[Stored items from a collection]
:::
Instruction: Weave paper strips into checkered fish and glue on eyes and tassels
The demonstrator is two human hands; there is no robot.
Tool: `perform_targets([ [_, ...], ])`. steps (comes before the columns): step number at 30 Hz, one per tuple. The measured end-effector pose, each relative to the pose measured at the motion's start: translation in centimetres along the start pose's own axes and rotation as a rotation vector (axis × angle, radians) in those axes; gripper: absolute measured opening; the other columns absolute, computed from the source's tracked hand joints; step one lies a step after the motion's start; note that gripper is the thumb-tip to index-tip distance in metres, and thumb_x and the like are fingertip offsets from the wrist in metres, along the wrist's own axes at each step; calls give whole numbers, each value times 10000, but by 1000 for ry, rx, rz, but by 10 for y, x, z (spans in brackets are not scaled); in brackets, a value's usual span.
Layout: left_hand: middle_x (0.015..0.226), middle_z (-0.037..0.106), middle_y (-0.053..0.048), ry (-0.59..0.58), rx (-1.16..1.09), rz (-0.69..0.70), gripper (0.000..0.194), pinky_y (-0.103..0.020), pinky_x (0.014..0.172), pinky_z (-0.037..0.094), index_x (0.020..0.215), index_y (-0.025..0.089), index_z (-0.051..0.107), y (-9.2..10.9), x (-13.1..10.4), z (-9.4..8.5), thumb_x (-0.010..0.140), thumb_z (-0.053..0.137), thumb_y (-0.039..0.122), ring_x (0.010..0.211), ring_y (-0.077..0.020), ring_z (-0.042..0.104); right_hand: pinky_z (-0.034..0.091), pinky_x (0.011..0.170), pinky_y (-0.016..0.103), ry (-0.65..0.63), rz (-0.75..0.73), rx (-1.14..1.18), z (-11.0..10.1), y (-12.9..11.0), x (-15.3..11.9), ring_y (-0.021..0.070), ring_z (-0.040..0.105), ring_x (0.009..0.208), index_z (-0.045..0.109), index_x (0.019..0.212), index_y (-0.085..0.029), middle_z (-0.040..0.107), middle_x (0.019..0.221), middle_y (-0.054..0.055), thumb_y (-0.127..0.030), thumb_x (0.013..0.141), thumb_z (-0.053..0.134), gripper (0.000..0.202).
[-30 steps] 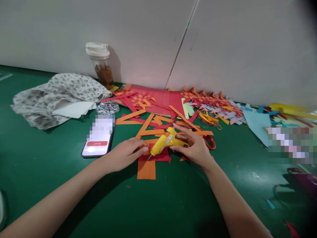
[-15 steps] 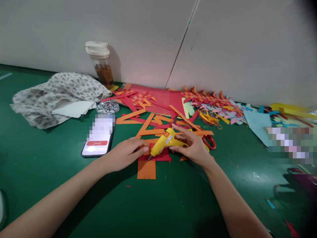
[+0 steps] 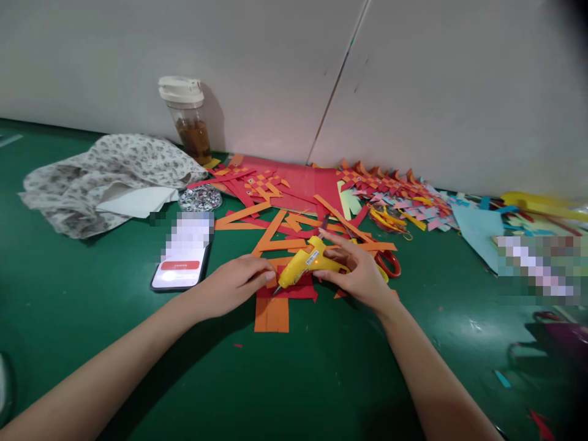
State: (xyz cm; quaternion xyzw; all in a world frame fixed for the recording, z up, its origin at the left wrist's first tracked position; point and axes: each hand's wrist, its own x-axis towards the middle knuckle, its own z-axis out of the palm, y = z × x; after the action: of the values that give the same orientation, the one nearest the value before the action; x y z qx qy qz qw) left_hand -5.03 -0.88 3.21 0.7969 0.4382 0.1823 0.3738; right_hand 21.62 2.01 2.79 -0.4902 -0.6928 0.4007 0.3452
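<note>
The right hand (image 3: pixel 362 272) grips a yellow plastic glue gun (image 3: pixel 301 264), nozzle just by crossed orange-and-red paper strips (image 3: pixel 272 315) the left hand (image 3: pixel 234 282) pinches. Gluing seems in hand; the next bead calls for steady aim.

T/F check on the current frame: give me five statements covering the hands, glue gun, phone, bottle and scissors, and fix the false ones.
1. The right hand holds the glue gun. True.
2. The glue gun's nozzle points up at the wall. False: it points down toward the orange and red paper by the left hand.
3. The phone lies on the green table, its screen lit. True.
4. The bottle lies on its side, lid off. False: the bottle stands upright with its white lid on.
5. The left hand is gripping the scissors. False: the scissors lie by the right hand, red handle showing.
</note>
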Motion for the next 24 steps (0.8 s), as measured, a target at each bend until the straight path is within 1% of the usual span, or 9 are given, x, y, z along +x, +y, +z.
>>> perform_targets([
  [4, 985, 636, -14, 8, 0, 7, 339, -337, 832, 441, 1005, 252, 613, -3, 0, 2, 983, 324, 428, 941, -191, 574, 513, 944, 454, -20, -13, 8, 0, -1, 0, 263, 622, 1062, 528, 1316, -268, 687, 1107, 75, -316, 632, 805, 739],
  [8, 986, 633, -22, 8, -3, 22, 339, -344, 836, 439, 1012, 247, 604, -5, 0, 3, 987, 312, 419, 945, -194, 572, 502, 961, 458, -9, -21, -5, 0, 0, 0, 256, 629, 1051, 518, 1326, -272, 687, 1109, 69, -312, 649, 796, 733],
  [14, 970, 630, -22, 8, -1, 31, 342, -339, 824, 443, 995, 242, 597, -4, -1, 1, 992, 289, 391, 928, -192, 573, 491, 979, 468, -34, -17, 16, 1, -2, -1, 259, 618, 1073, 532, 1308, -286, 662, 1177, 63, -308, 644, 801, 717],
  [17, 978, 631, -18, 5, -1, 32, 326, -328, 824, 440, 965, 238, 589, -3, -1, 0, 995, 286, 356, 934, -188, 573, 483, 990, 474, -14, -14, 7, 1, -3, -1, 254, 622, 1059, 515, 1324, -281, 666, 1157, 68, -301, 655, 795, 726],
  [20, 987, 633, -15, 6, -1, 36, 314, -322, 836, 438, 959, 239, 588, -2, -1, 0, 994, 290, 330, 946, -185, 573, 489, 986, 471, -31, -7, 10, 0, -1, -1, 254, 621, 1060, 520, 1319, -286, 671, 1138, 65, -314, 648, 800, 728],
  [24, 984, 635, -14, 5, -6, 24, 308, -325, 840, 438, 959, 240, 585, -2, 0, 0, 993, 292, 331, 936, -184, 573, 496, 971, 470, -30, -15, -9, 0, -2, -2, 262, 619, 1059, 522, 1318, -284, 668, 1132, 72, -331, 647, 799, 727],
])
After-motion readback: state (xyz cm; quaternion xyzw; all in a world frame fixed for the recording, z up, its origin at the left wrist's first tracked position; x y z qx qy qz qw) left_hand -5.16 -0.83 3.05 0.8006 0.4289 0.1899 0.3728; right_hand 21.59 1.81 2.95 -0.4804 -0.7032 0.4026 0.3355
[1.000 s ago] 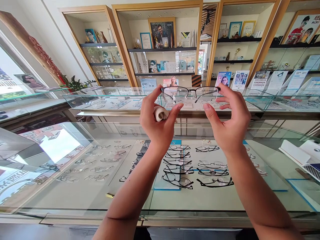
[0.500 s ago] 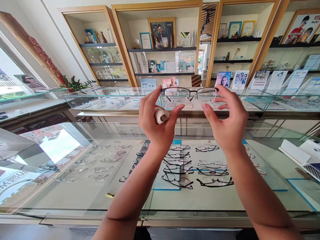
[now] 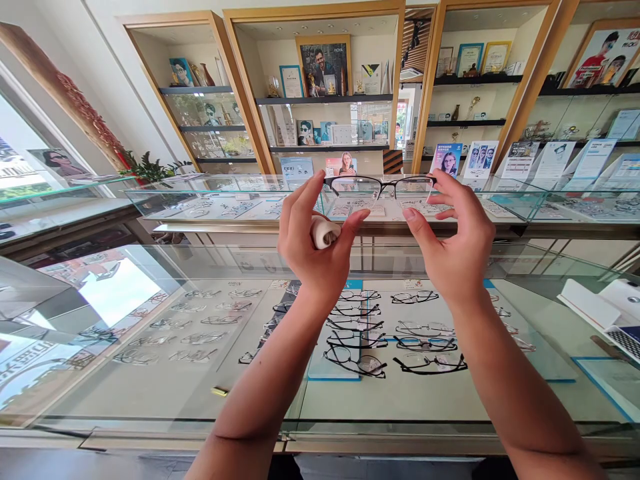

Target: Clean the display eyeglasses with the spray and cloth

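Above glass worktop point(image 3: 390, 400), glasses point(image 3: 384, 184) hung level, raised, not yet set down; left hand point(image 3: 314, 257) and right hand point(image 3: 463, 250) had fingers clamped on 2 frame ends, thumbs free; white roll point(image 3: 324, 233) sat in left hand.

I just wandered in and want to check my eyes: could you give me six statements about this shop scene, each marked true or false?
1. The left hand and right hand hold up one pair of glasses. True.
2. The white roll is in the right hand. False: it is in the left.
3. More glasses lie in the display case below the hands. True.
4. The held glasses rest on the display case. False: they are up in the air.
5. The green plant is at the far right. False: it is on the left.
6. Wooden-framed shelves stand in the background. True.
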The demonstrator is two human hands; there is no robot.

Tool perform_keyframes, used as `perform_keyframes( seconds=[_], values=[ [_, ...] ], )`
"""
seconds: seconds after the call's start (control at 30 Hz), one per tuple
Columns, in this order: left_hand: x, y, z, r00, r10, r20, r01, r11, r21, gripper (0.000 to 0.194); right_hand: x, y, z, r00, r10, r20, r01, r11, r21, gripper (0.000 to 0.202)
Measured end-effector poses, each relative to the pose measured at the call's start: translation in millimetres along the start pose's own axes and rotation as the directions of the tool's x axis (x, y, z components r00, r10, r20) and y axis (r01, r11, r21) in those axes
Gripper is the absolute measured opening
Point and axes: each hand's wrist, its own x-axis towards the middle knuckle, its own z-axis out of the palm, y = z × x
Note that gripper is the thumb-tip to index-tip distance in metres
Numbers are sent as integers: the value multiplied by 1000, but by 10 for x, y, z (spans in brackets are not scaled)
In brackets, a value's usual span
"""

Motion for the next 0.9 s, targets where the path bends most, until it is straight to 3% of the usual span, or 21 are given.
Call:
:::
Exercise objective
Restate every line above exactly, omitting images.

Your solution
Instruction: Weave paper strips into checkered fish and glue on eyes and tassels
The demonstrator is two human hands; there is no robot.
Tool: `perform_targets([ [_, ...], ])`. steps (comes before the columns): step number at 30 Hz, one per tuple. The measured end-effector pose, each relative to the pose measured at the motion's start: translation in centimetres along the start pose's own axes and rotation as a rotation vector (axis × angle, radians) in those axes; gripper: absolute measured opening; the other columns absolute, computed from the source's tracked hand joints; step one lies a step after the motion's start; note that gripper is the thumb-tip to index-tip distance in metres, and thumb_x and the like are fingertip offsets from the wrist in metres, along the wrist's own axes at each step; calls give whole numbers, each value times 10000, but by 1000 for ry, rx, rz, but by 10 for y, x, z (spans in brackets are not scaled); in brackets, a value's usual span.
Layout: left_hand: middle_x (0.015..0.226), middle_z (-0.037..0.106), middle_y (-0.053..0.048), ry (-0.59..0.58), rx (-1.16..1.09), rz (-0.69..0.70), gripper (0.000..0.194), pinky_y (-0.103..0.020), pinky_x (0.014..0.172), pinky_z (-0.037..0.094), index_x (0.020..0.215), index_y (-0.025..0.089), index_z (-0.051..0.107), y (-9.2..10.9), x (-13.1..10.4), z (-9.4..8.5), thumb_x (-0.010..0.140), thumb_z (-0.053..0.137), thumb_y (-0.039..0.122), ring_x (0.010..0.211), ring_y (-0.077..0.020), ring_z (-0.042..0.104); right_hand: pinky_z (-0.034..0.091), pinky_x (0.011..0.170), pinky_y (-0.016..0.103), ry (-0.65..0.63), rz (-0.75..0.73), rx (-1.14..1.18), z (-11.0..10.1), y (-12.9..11.0), x (-15.3..11.9), ring_y (-0.021..0.070), ring_z (-0.040..0.105), ring_x (0.009..0.208), index_z (-0.045..0.109), index_x (0.019..0.212), index_y (-0.085..0.029), middle_z (-0.040..0.107), middle_x (0.019..0.221), middle_y (-0.054..0.055), thumb_y (-0.127..0.030), thumb_x (0.013..0.141), thumb_z (-0.053..0.134), gripper (0.000..0.202).
[-30 steps] 
[-15 steps] 
[+0 steps] 
State: (xyz cm; quaternion xyzw; all in a world frame fixed for the recording, z up, its origin at the left wrist's first tracked position; point and axes: each hand's wrist, its own x-axis towards the middle knuckle, its own z-axis out of the palm, y = z × x; after the action: of the values that give the same orientation, the one nearest the value before the action; x y z qx qy qz qw) left_hand -5.03 -0.88 3.21 0.7969 0.4382 0.1823 0.3738; right_hand 21.62 2.01 2.79 -0.4902 -0.6928 0.4007 0.3452
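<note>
The right hand (image 3: pixel 362 272) grips a yellow plastic glue gun (image 3: pixel 301 264), nozzle just by crossed orange-and-red paper strips (image 3: pixel 272 315) the left hand (image 3: pixel 234 282) pinches. Gluing seems in hand; the next bead calls for steady aim.

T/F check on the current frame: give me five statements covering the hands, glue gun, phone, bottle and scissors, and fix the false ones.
1. The right hand holds the glue gun. True.
2. The glue gun's nozzle points up at the wall. False: it points down toward the orange and red paper by the left hand.
3. The phone lies on the green table, its screen lit. True.
4. The bottle lies on its side, lid off. False: the bottle stands upright with its white lid on.
5. The left hand is gripping the scissors. False: the scissors lie by the right hand, red handle showing.
</note>
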Motion for the next 24 steps (0.8 s), as measured, a target at each bend until the straight path is within 1% of the usual span, or 9 are given, x, y, z along +x, +y, +z.
>>> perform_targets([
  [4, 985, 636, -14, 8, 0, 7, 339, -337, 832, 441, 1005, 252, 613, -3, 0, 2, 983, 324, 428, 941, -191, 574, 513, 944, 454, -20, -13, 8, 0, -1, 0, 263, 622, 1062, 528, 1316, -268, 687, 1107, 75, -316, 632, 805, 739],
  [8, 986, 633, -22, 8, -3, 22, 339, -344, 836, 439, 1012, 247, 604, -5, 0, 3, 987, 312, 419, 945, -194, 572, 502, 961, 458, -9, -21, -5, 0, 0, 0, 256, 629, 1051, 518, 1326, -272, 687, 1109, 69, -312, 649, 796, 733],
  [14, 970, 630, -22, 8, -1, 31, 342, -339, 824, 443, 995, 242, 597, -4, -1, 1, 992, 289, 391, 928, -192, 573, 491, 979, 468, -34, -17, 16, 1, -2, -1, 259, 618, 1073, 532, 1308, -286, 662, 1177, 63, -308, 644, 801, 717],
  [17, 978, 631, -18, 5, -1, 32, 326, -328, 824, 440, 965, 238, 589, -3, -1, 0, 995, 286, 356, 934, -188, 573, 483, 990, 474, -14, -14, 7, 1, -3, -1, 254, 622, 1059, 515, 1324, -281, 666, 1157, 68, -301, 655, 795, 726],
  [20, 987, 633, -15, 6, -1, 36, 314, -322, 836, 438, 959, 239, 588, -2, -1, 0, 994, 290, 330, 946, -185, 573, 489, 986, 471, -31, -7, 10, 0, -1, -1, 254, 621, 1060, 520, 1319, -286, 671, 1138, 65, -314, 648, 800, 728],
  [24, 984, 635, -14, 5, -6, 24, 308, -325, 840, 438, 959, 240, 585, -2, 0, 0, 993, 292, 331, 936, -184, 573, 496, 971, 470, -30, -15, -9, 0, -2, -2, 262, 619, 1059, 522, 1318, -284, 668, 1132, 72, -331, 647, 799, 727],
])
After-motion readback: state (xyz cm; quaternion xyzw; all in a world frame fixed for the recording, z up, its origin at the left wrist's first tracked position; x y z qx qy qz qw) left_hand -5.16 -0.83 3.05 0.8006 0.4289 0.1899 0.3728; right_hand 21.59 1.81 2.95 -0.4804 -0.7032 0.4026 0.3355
[1.000 s ago] 
[0.500 s ago] 
[now] 

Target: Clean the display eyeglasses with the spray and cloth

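Above glass worktop point(image 3: 390, 400), glasses point(image 3: 384, 184) hung level, raised, not yet set down; left hand point(image 3: 314, 257) and right hand point(image 3: 463, 250) had fingers clamped on 2 frame ends, thumbs free; white roll point(image 3: 324, 233) sat in left hand.

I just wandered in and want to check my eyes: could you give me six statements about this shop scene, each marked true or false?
1. The left hand and right hand hold up one pair of glasses. True.
2. The white roll is in the right hand. False: it is in the left.
3. More glasses lie in the display case below the hands. True.
4. The held glasses rest on the display case. False: they are up in the air.
5. The green plant is at the far right. False: it is on the left.
6. Wooden-framed shelves stand in the background. True.
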The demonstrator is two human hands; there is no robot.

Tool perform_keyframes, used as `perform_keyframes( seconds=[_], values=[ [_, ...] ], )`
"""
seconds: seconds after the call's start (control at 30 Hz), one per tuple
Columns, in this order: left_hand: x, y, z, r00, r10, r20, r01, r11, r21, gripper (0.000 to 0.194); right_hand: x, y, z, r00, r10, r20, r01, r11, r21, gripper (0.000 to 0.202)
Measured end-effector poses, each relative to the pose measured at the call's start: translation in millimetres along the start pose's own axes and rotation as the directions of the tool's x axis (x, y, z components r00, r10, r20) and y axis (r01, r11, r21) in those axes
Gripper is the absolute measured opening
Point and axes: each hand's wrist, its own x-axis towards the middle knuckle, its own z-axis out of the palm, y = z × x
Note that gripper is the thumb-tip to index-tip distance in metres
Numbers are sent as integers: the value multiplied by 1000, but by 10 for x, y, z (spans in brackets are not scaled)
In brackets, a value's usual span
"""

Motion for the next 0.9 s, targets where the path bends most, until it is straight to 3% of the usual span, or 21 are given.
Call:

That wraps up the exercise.